— Ну а если серьезно, — сказал Ласснер, — разве для народного дела, как ты выразился, нужно было убивать эту несчастную девушку?
— Все мы стоим перед выбором: либо Христос, либо Спартак, — ответил Моначелли. — Это два великих мученика. Мы и сегодня находимся в тени крестов, на которых их распяли. Однако если Спартак призывал разрушить Рим и уничтожить сенат, так как справедливо считал, что они окончательно прогнили, то Христос советовал тем, кого веками пинали под зад, подставлять правую ягодицу, когда их били по левой. Нужно выбирать, что тебе больше нравится.
— Бедная Италия, — вздохнула Мария-Пья.
— В Маргере и Местре рабочие-химики и ткачи должны, как ты говоришь, выбирать, — ответил Ласснер. — Они сами сделали выбор и борются за выполнение конкретных требований. После очень упорных забастовок они уже добились лучших условий охраны труда, чтобы сократились случаи отравлений.
— Забастовка не заменит винтовку, — возразил Моначелли.
Тут пришли новые гости: Арнальдо Бьянко, владелец завода, любитель живописи, покупавший картины Фокко, и его жена, волоокая брюнетка с большими золотыми кольцами в ушах. Все встали, чтобы познакомиться.
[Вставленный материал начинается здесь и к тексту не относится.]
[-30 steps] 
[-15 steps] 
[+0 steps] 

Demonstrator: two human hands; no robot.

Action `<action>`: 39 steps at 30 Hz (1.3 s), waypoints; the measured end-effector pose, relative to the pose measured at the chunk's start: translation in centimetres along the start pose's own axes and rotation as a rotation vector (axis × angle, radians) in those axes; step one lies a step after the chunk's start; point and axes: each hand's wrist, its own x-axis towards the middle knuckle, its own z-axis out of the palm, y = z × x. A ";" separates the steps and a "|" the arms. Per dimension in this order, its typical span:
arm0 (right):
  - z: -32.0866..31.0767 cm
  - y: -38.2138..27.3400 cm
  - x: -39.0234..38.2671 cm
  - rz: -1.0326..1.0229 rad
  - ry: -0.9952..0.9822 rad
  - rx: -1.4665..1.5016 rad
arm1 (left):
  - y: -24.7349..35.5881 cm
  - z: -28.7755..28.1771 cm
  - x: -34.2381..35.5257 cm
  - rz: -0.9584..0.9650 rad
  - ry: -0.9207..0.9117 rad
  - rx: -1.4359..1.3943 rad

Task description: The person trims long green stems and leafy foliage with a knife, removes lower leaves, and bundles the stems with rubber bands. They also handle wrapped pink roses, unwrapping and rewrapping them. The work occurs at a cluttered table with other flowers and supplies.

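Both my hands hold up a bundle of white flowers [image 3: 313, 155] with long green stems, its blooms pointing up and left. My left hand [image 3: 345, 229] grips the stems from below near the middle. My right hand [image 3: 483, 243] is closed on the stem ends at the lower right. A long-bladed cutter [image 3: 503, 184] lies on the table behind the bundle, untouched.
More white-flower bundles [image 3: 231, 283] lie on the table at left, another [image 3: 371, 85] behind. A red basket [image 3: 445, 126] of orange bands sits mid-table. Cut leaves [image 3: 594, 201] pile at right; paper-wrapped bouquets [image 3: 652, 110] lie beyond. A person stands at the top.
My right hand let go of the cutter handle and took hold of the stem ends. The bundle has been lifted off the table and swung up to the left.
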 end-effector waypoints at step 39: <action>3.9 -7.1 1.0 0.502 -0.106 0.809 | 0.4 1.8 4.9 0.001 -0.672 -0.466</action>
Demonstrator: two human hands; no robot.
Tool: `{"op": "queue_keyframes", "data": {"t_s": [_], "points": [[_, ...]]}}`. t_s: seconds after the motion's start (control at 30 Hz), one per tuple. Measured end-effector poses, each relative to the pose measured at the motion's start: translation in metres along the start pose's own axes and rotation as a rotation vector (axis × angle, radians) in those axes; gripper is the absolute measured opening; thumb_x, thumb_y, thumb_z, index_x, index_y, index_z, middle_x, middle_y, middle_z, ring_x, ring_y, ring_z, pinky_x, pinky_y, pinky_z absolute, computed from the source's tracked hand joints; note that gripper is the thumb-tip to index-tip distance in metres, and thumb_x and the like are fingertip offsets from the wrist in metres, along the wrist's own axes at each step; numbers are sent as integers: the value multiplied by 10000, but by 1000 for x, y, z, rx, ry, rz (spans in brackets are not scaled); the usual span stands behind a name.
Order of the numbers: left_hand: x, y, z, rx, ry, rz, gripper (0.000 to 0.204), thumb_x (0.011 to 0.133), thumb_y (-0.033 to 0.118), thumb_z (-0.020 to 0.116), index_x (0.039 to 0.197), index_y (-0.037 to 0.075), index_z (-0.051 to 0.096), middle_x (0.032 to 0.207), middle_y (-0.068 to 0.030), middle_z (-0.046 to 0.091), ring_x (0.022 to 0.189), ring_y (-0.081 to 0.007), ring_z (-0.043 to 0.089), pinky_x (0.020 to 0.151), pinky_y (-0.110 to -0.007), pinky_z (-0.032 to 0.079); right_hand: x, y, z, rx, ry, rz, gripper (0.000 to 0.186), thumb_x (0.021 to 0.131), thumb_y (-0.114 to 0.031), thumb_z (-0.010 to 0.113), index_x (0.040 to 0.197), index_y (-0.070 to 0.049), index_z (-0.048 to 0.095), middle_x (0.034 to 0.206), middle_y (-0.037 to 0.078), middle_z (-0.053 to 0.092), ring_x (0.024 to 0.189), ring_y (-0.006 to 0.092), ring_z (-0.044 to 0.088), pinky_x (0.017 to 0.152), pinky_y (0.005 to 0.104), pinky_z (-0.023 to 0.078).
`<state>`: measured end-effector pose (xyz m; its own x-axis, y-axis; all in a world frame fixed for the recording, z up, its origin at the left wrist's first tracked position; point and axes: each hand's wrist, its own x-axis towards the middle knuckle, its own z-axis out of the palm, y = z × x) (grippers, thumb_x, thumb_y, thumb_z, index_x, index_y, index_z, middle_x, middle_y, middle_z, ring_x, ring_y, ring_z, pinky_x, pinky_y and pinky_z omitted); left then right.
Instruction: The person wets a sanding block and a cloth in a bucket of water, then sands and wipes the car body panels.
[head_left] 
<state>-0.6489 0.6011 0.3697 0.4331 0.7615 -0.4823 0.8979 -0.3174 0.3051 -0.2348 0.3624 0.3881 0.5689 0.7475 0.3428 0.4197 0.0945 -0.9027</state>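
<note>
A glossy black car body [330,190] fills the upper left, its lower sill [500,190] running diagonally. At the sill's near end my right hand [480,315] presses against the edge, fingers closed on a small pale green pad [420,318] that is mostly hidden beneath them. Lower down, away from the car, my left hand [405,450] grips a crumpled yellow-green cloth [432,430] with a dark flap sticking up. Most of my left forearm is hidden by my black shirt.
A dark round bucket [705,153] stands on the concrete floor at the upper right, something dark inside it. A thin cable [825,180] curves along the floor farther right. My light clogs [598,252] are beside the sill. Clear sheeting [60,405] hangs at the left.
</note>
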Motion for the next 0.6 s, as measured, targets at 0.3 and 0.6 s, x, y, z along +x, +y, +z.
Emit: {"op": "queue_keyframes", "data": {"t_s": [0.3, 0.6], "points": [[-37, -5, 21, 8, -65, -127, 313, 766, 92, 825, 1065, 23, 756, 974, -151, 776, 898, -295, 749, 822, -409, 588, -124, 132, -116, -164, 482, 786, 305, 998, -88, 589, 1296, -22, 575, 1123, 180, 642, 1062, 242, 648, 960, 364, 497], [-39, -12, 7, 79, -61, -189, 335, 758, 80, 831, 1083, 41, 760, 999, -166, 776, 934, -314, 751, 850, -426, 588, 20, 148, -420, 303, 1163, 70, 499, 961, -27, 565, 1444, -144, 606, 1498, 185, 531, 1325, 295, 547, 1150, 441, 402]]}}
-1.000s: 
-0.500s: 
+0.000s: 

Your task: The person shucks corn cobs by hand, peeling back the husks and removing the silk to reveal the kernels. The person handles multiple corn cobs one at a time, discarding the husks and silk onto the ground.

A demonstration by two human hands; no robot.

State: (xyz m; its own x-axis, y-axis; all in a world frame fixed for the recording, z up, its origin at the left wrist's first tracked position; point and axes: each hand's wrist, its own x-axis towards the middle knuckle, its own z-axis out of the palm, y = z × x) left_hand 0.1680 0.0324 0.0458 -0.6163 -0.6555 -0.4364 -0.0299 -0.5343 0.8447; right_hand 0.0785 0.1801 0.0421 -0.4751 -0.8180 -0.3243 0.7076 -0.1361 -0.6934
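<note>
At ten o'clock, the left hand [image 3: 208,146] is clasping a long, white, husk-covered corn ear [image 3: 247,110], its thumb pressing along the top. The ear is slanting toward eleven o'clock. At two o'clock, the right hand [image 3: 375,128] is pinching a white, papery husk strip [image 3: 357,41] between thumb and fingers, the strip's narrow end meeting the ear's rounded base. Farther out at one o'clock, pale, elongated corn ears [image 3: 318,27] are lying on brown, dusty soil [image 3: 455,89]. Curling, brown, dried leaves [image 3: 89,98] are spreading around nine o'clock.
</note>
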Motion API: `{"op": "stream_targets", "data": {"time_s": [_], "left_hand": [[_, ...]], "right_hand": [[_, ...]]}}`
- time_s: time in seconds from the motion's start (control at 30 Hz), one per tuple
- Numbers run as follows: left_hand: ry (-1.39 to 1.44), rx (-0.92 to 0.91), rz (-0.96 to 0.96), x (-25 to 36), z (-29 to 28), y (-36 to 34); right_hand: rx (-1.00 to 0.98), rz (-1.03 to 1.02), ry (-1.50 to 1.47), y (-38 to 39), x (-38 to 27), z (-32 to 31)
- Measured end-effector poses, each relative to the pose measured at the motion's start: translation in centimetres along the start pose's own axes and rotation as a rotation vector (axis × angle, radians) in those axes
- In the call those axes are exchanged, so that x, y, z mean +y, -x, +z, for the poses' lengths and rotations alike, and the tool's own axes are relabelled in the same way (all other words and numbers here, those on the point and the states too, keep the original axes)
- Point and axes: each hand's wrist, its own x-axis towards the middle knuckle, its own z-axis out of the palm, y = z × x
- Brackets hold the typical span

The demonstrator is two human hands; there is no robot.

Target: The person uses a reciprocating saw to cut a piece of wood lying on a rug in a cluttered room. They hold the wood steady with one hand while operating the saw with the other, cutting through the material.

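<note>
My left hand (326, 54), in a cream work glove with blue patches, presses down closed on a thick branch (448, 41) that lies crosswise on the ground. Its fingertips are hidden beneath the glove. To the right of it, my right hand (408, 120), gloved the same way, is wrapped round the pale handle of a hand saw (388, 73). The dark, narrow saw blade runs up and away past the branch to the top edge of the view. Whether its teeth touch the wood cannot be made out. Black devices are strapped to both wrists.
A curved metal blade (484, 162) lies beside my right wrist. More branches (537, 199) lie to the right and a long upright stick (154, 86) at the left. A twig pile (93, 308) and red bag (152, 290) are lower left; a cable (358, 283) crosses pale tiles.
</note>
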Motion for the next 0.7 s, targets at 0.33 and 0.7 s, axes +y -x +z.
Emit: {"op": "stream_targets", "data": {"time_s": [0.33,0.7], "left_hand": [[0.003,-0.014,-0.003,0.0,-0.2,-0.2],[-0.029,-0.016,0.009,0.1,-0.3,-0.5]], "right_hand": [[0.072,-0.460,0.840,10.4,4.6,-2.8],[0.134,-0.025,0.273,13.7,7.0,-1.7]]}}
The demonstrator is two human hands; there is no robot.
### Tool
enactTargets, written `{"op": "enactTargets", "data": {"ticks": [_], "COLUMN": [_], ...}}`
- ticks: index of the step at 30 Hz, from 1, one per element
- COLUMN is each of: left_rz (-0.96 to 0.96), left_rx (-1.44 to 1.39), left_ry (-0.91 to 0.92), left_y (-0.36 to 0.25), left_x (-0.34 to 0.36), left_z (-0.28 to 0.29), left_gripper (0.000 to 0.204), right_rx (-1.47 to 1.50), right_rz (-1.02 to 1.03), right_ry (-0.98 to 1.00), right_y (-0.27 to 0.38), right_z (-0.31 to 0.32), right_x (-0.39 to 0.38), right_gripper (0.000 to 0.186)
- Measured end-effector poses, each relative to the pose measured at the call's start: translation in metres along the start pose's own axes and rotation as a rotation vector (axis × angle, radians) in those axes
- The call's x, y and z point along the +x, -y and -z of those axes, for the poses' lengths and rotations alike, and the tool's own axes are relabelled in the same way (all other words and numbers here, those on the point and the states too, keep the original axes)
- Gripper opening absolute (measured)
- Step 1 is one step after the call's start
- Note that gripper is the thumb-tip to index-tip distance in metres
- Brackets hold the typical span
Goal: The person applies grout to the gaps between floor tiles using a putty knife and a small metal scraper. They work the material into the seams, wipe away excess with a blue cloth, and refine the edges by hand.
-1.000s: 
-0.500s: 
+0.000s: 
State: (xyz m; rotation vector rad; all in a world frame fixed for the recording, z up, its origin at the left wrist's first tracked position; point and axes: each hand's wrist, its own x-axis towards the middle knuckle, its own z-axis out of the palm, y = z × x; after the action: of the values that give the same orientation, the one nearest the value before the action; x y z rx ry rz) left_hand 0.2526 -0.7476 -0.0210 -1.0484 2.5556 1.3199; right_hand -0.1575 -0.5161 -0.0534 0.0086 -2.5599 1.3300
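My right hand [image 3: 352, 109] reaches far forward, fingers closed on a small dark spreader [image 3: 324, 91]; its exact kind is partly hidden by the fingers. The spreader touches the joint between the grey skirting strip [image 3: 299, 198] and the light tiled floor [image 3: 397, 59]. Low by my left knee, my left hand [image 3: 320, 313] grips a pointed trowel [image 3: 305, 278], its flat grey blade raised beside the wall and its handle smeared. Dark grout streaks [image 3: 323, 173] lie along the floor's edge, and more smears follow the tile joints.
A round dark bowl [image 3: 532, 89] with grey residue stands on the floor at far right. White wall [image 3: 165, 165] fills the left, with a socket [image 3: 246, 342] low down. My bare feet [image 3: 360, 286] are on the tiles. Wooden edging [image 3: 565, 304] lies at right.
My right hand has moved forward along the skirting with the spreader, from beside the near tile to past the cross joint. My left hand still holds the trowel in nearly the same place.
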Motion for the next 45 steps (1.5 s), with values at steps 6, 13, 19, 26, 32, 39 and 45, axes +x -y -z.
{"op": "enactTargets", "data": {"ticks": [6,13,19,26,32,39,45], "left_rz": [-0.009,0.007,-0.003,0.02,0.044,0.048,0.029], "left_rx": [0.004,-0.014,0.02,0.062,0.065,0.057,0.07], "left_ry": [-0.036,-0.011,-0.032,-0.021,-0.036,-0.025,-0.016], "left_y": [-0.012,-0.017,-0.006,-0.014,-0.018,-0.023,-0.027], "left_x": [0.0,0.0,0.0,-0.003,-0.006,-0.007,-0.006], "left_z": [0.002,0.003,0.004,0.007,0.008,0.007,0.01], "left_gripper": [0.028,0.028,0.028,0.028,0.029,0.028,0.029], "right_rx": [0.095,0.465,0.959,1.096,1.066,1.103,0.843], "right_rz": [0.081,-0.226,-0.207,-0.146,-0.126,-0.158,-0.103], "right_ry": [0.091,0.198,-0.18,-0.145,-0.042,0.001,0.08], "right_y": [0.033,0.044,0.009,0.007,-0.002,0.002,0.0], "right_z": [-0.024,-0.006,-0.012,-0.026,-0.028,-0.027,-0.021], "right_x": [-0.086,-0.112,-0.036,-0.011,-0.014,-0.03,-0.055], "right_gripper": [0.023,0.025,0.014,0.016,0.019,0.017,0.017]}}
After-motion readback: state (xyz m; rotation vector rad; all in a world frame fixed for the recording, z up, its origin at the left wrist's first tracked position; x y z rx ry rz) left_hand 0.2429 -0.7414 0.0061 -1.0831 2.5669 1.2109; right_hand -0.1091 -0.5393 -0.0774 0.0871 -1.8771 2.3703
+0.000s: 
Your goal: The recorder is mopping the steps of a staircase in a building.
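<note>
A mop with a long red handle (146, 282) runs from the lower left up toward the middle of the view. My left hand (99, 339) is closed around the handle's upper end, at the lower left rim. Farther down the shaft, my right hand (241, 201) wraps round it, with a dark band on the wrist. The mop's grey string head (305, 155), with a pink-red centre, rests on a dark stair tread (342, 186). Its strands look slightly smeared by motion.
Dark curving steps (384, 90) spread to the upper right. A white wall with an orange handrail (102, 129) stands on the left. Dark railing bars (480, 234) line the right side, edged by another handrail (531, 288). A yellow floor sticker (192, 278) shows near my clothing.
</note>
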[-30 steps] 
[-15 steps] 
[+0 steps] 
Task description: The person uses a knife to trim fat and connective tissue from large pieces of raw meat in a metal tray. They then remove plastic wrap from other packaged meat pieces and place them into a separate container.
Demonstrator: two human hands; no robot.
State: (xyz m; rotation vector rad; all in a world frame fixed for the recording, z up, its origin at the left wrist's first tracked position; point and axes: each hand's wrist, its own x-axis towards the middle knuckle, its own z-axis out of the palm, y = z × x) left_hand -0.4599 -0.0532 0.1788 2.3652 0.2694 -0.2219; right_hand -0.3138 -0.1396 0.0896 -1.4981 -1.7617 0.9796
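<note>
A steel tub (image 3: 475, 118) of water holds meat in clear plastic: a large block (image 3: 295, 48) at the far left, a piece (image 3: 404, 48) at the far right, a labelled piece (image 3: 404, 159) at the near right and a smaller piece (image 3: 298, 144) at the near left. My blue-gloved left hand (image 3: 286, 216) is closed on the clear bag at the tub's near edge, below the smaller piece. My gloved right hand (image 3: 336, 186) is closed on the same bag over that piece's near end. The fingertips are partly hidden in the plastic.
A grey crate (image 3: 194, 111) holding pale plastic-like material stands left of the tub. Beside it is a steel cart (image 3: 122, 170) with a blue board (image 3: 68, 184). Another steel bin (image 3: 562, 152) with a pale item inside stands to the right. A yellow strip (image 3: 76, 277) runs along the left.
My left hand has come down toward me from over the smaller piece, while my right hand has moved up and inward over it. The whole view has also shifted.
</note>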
У Бьянко спросили, что он будет пить. «Виски без ничего». Он держался очень уверенно, его жирное, изрытое волчанкой лицо было тщательно выбрито.
Джоанна отвела Ласснера в сторону.
— Вы все говорите о Венеции. Когда вы туда возвращаетесь?
— Завтра утром я отправляюсь в Бейрут.
— Да что вы! Они же там убивают друг друга!
— Как и здесь, как и везде, — ответил Ласснер.
— А жаль, — сказала Джоанна, с неподдельной грацией поправляя свои роскошные волосы, уложенные в тяжелый узел.
— Чего жаль?
— Что вы уезжаете, — сказала она. — Да еще так далеко! У вас, наверное, есть номер нашего телефона? Мона будет счастлив видеть вас и кое-что показать вам. Он, правда, не всегда бывает дома, и все же…
Моначелли уже вертелся около нового гостя, явно стараясь его очаровать.
— Такой уж у него характер, — засмеялась Джоанна. — Как только перед ним замаячит богатый коллекционер, он прячет своего Спартака подальше.
Богатый коллекционер с бокалом в руке развалился в плетеном кресле и внимательно рассматривал полотна, которые Фокко ставил на мольберт метрах в двух от него. Прищурившись, он изредка одобрительно хмыкал. На мольберте сменялись неизбежные ню, для которых позировала Мария-Пья, а также яркие натюрморты с рыбой или овощами.
— Одним словом, — продолжала Джоанна, — там, где голод, война или землетрясение, вы тут как тут…
— Именно так, — согласился Ласснер. — Мы как мухи, которых тянет на гной и кровь.